Fecondati ogni volta che ami


Come accennavamo nel post "Nelle mani dell'Altro", la nascita di un figlio, rappresenta (o dovrebbe rappresentare) prima di ogni altra cosa, il segno di una disposizione alla trasformazione: qualcosa che ero io e che è diventato altro da me, proprio grazie a un incontro d'amore con lui o con lei che mi hanno alterato, da cui mi sono lasciato alterare, cui mi sono abbandonato fino a permetterle/gli di entrare in me e mutarmi, cambiarmi tanto da fare di me un Altro-me che mi somiglia, ma che non sono io.
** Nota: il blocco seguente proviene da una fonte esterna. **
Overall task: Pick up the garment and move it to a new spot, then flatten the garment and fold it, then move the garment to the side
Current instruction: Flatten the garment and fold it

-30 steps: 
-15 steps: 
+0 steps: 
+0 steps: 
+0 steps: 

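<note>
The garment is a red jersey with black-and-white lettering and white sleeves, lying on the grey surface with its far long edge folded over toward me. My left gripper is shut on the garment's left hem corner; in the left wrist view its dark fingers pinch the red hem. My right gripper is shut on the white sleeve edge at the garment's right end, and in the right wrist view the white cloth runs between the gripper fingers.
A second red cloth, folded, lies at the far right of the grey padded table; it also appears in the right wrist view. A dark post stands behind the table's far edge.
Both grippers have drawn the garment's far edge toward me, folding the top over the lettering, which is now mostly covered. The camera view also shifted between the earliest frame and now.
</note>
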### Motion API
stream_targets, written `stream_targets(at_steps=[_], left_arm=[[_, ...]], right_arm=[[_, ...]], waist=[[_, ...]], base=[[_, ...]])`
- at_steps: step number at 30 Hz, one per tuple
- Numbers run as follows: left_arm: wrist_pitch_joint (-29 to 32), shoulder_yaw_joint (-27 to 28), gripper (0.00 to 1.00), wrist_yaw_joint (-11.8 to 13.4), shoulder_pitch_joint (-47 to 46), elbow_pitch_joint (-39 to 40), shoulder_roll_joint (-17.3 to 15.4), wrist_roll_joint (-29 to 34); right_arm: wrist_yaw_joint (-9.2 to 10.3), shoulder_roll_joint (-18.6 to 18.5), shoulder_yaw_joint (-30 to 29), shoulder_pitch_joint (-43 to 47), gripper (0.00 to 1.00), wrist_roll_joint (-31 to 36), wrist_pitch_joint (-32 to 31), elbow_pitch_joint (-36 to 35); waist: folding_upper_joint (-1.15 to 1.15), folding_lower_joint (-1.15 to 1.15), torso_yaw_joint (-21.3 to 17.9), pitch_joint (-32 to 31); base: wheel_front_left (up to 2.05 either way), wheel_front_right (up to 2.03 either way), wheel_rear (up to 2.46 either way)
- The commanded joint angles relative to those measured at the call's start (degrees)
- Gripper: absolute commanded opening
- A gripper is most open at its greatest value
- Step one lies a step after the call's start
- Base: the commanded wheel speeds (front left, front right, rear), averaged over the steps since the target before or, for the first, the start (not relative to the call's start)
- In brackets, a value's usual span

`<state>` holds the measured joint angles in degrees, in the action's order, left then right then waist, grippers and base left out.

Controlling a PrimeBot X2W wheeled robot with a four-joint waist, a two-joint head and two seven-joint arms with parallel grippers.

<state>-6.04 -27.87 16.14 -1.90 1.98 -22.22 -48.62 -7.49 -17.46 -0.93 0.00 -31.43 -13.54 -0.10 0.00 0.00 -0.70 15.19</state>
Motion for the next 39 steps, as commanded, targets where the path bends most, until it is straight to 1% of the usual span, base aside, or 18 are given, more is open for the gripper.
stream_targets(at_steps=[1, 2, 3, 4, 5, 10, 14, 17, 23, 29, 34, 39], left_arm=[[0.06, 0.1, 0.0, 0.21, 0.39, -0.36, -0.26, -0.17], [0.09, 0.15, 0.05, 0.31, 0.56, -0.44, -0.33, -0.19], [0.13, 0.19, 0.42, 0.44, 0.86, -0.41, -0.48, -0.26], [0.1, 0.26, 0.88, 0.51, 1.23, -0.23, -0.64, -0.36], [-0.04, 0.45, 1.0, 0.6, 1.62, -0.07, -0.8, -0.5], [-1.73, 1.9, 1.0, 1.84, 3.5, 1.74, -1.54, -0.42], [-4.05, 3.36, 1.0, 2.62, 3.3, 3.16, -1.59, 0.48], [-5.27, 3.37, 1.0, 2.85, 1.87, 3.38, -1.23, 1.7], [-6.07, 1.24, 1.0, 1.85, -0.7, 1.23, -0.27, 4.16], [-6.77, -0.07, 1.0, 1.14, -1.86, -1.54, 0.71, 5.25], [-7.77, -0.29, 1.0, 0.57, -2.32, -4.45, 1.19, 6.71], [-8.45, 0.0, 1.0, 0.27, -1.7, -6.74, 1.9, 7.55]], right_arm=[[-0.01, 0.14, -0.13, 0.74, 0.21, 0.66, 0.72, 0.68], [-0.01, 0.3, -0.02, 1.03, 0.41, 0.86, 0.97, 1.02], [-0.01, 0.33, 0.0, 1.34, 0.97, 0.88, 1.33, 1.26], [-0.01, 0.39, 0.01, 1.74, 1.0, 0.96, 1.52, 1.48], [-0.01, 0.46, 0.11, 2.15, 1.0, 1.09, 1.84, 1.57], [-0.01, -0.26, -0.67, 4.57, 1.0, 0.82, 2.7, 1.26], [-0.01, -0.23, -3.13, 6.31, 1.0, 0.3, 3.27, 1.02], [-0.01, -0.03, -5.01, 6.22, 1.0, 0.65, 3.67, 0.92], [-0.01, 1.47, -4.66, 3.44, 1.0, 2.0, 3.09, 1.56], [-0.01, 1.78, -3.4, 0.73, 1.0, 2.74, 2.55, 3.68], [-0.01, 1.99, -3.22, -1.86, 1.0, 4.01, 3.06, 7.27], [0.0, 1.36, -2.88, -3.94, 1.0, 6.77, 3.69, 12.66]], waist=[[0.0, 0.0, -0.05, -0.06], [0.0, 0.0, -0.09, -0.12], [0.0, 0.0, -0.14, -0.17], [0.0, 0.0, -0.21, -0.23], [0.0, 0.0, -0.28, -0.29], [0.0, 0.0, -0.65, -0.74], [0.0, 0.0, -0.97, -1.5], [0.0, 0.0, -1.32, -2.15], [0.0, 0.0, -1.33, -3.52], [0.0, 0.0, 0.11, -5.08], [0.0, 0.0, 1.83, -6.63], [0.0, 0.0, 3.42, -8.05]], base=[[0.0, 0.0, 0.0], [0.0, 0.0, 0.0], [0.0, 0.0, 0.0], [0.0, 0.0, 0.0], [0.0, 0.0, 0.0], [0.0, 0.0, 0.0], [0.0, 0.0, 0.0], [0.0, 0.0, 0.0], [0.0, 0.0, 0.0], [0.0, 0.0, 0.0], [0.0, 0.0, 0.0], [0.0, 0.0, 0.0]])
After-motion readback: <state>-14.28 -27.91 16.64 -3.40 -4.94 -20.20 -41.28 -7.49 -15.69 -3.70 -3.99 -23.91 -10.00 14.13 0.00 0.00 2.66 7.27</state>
Questo dovrebbe succedere nell'amore: far sì che nasca un terzo meticcio, qualcosa che non sono io, che non sei tu, ma che siamo noi. E, forse, questo riferisce il comandamento cristiano quando impone: "Non commettere atti impuri" (a destra la locandina dell'omonimo film di Giulio Petroni con Barbara Bouchet che all'epoca, 1971, promosse non pochi atti impuri) ossia, secondo l'esegesi: non disperdere il seme o, in altri termini: essere fecondi in ogni atto d'amore. 
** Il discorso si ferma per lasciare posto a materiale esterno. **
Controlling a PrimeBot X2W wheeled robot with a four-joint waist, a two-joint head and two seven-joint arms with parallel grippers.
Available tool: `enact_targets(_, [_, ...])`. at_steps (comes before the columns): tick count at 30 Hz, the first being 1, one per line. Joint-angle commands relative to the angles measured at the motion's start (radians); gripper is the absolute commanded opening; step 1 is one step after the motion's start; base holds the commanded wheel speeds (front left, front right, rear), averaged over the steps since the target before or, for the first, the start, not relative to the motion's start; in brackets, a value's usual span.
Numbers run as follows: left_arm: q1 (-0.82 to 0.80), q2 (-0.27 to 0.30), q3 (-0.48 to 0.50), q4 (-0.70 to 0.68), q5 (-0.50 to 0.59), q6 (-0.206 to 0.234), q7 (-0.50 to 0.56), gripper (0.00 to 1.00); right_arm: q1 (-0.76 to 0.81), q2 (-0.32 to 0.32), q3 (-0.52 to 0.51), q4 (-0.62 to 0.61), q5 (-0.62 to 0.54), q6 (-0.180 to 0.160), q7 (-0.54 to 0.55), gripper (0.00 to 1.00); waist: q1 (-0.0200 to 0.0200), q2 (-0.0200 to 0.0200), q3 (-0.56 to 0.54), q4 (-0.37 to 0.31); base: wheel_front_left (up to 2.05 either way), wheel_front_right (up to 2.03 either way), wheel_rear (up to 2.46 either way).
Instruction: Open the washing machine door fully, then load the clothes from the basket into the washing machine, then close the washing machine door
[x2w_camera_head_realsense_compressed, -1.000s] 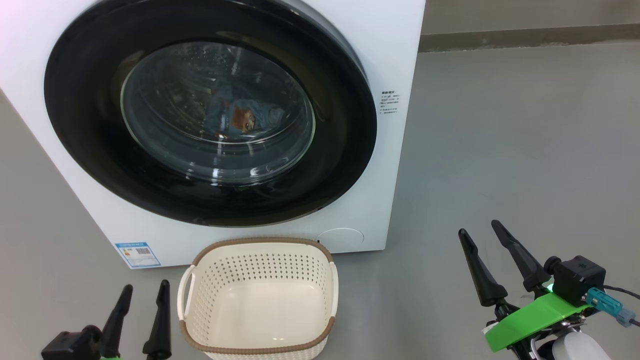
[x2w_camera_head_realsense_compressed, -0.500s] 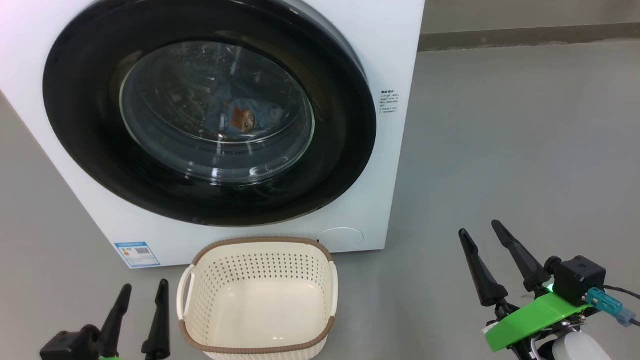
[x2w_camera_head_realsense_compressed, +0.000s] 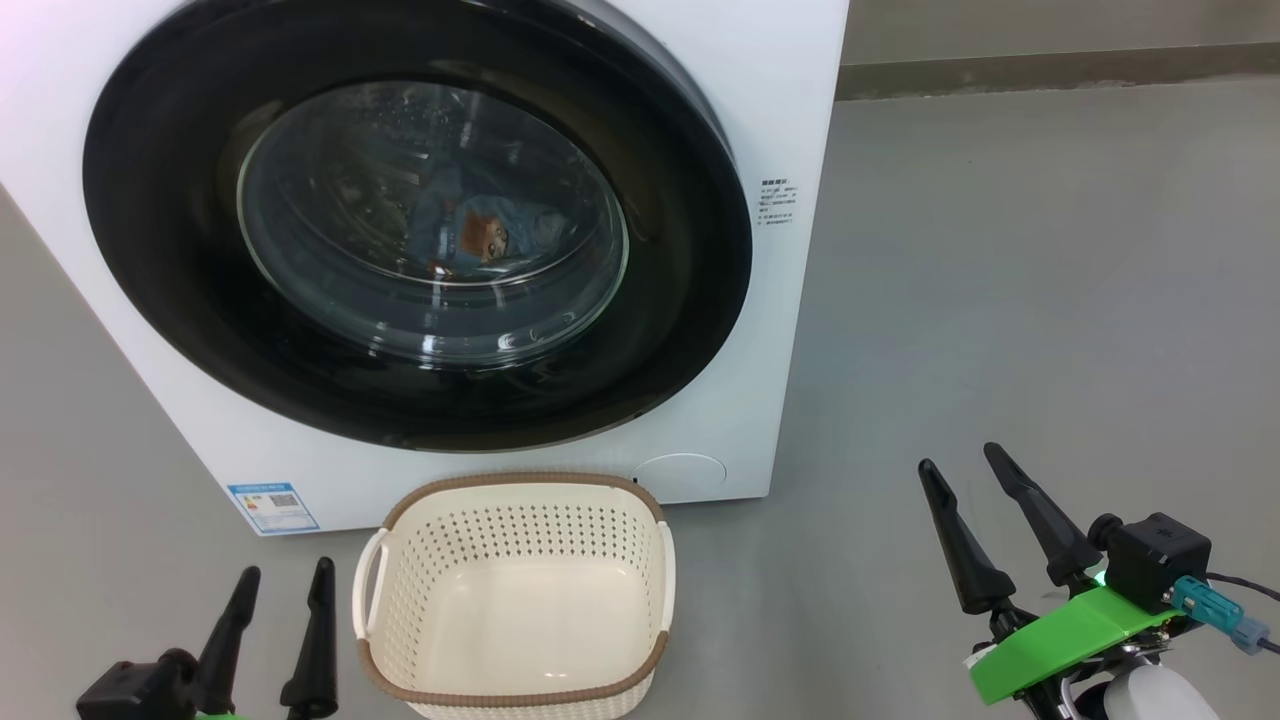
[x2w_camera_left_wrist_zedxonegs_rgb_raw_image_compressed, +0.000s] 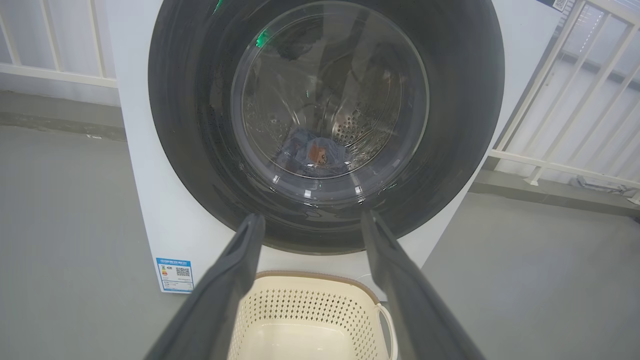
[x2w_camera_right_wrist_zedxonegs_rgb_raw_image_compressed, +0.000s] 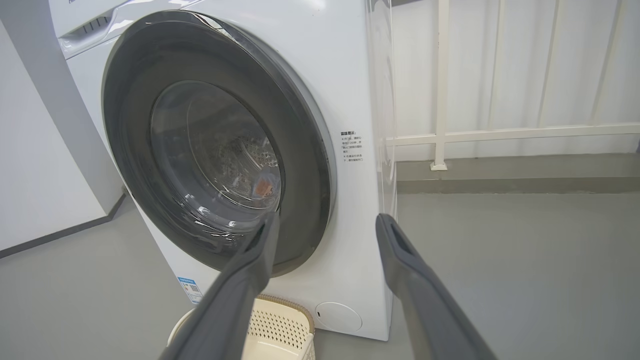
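Observation:
The white washing machine (x2w_camera_head_realsense_compressed: 790, 90) stands ahead with its round black-rimmed door (x2w_camera_head_realsense_compressed: 160, 260) shut flat against the front. Through the glass I see the light blue clothes (x2w_camera_head_realsense_compressed: 485, 235) with an orange patch lying in the drum, also visible in the left wrist view (x2w_camera_left_wrist_zedxonegs_rgb_raw_image_compressed: 315, 152). The cream basket (x2w_camera_head_realsense_compressed: 515, 590) with a brown rim sits on the floor before the machine, with nothing in it. My left gripper (x2w_camera_head_realsense_compressed: 285, 575) stands open just left of the basket. My right gripper (x2w_camera_head_realsense_compressed: 960, 458) is open over bare floor to the right, holding nothing.
A blue energy label (x2w_camera_head_realsense_compressed: 272, 507) sits low on the machine's front, a round filter cap (x2w_camera_head_realsense_compressed: 680, 472) at its lower right. White railing (x2w_camera_right_wrist_zedxonegs_rgb_raw_image_compressed: 440, 135) runs behind and beside the machine. Grey floor (x2w_camera_head_realsense_compressed: 1000, 300) spreads to the right.
The head view has drifted very slightly; the left gripper sits a touch lower in it. Door, basket and right gripper have not moved.

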Motion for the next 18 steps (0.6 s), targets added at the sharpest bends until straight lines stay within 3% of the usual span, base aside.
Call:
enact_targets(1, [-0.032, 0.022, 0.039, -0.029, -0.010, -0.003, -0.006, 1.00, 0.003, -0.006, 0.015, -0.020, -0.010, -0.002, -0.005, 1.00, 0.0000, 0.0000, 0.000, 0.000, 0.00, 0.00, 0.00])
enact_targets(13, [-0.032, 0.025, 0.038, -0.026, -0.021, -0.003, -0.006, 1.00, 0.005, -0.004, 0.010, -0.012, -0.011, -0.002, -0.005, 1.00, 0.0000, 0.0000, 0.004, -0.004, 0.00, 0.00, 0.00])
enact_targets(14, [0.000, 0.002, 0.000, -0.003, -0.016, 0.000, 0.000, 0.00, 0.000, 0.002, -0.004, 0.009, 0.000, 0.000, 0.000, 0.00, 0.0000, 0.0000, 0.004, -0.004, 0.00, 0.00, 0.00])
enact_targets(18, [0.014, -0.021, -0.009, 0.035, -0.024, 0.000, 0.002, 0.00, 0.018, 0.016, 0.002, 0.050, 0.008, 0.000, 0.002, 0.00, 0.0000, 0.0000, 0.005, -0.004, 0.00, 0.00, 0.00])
Un diktat che, come spesso accade coi dettami religiosi, non va letteralmente inteso, riducendolo alla castrante costrizione di una sessualità piegata alla sola finalità riproduttiva, ma che, invece, deve evocare l'idea che ogni incontro d'amore sia sempre fecondo, capace cioè di fare di due un'anima sola, quel noi in cui ognuno si abbandona alla forza alterante dell'Altro e si gioca le sue possibilità trasformative.

"Nessun bimbo mortale è stato concepito," suggerisce l'angelo di quel capolavoro che è "Il cielo sopra Berlino" di Win Wenders, dopo che ha incontrato la donna per cui ha scelto di diventare umano, "Nessun bimbo mortale, ma un'immagine immortale" e, poco più avanti: "[...] l'immagine che abbiamo creato, sarà l'immagine che accompagnerà la mia morte, in questa immagine avrò vissuto.".

Questa immagine immortale, estremo atto dell'incontro d'amore, che spesso trova asilo nella carne mortale di un figlio, testimonia (o -appunto- dovrebbe testimoniare) la volontà, e la disposizione a lasciarsi tanto mischiare, tanto plasmare, tanto trasformare da creare, a partire da noi, davvero un Altro: s/oggetto che siamo e che non siamo, opera della nostra trasformazione.

Questa è la potenza dell'incontro d'amore: un simbolo che unisce due elementi diversi e distanti in qualcosa che li contiene e li supera al contempo, dando ragione a tutto l'universo di attenzioni e cure che dovrebbe accompagnare le relazioni umane: l'opera che insieme io e te creiamo e in cui si palesa non solo la nostra trasformazione ma soprattutto la nostra possibilità di trasformarci.